= EXERCISE DETAILS =
The lines below starting at the line containing "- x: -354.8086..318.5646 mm" and ending at the line containing "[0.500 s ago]" are to be repeated exactly, with both ends kept and nothing else added.

== Segment start ==

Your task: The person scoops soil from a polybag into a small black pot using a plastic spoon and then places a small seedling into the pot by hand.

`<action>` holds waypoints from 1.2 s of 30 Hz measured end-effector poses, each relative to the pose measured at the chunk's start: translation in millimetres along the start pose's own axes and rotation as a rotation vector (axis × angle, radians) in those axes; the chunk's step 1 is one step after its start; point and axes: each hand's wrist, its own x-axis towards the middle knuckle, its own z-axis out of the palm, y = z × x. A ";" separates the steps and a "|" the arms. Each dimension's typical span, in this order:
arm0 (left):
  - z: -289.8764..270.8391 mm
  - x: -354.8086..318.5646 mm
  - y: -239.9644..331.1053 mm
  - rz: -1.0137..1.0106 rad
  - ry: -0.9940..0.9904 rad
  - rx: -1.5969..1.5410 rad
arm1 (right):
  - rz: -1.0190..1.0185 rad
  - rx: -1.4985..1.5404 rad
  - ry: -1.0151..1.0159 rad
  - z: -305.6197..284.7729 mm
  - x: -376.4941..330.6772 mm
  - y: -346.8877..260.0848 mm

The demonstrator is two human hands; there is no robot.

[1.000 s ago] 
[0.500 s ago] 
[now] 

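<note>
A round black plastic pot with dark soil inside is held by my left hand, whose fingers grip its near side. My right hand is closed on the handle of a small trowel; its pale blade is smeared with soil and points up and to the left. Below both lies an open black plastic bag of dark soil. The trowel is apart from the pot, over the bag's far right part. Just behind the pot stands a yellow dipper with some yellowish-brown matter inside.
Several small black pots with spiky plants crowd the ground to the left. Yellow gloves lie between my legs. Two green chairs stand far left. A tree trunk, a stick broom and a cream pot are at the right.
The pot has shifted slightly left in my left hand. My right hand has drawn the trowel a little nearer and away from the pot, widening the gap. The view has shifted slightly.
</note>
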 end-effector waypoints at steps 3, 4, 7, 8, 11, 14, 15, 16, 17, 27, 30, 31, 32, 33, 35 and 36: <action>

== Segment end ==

= REPLY TO THE TASK =
  - x: -354.8086..318.5646 mm
  - y: -239.9644..331.1053 mm
  - rz: -1.0137..1.0106 rad
  - ry: -0.9940..0.9904 rad
  - rx: -1.5969..1.5410 rad
arm1 (right):
  - rz: -1.0190..1.0185 rad
  - rx: -1.4985..1.5404 rad
  - ry: -1.0151..1.0159 rad
  - z: -305.6197..284.7729 mm
  - x: -376.4941..330.6772 mm
  - y: -346.8877..260.0848 mm

The demonstrator is two human hands; there is no robot.

[1.000 s ago] 
[0.500 s ago] 

Work on this exercise is finished.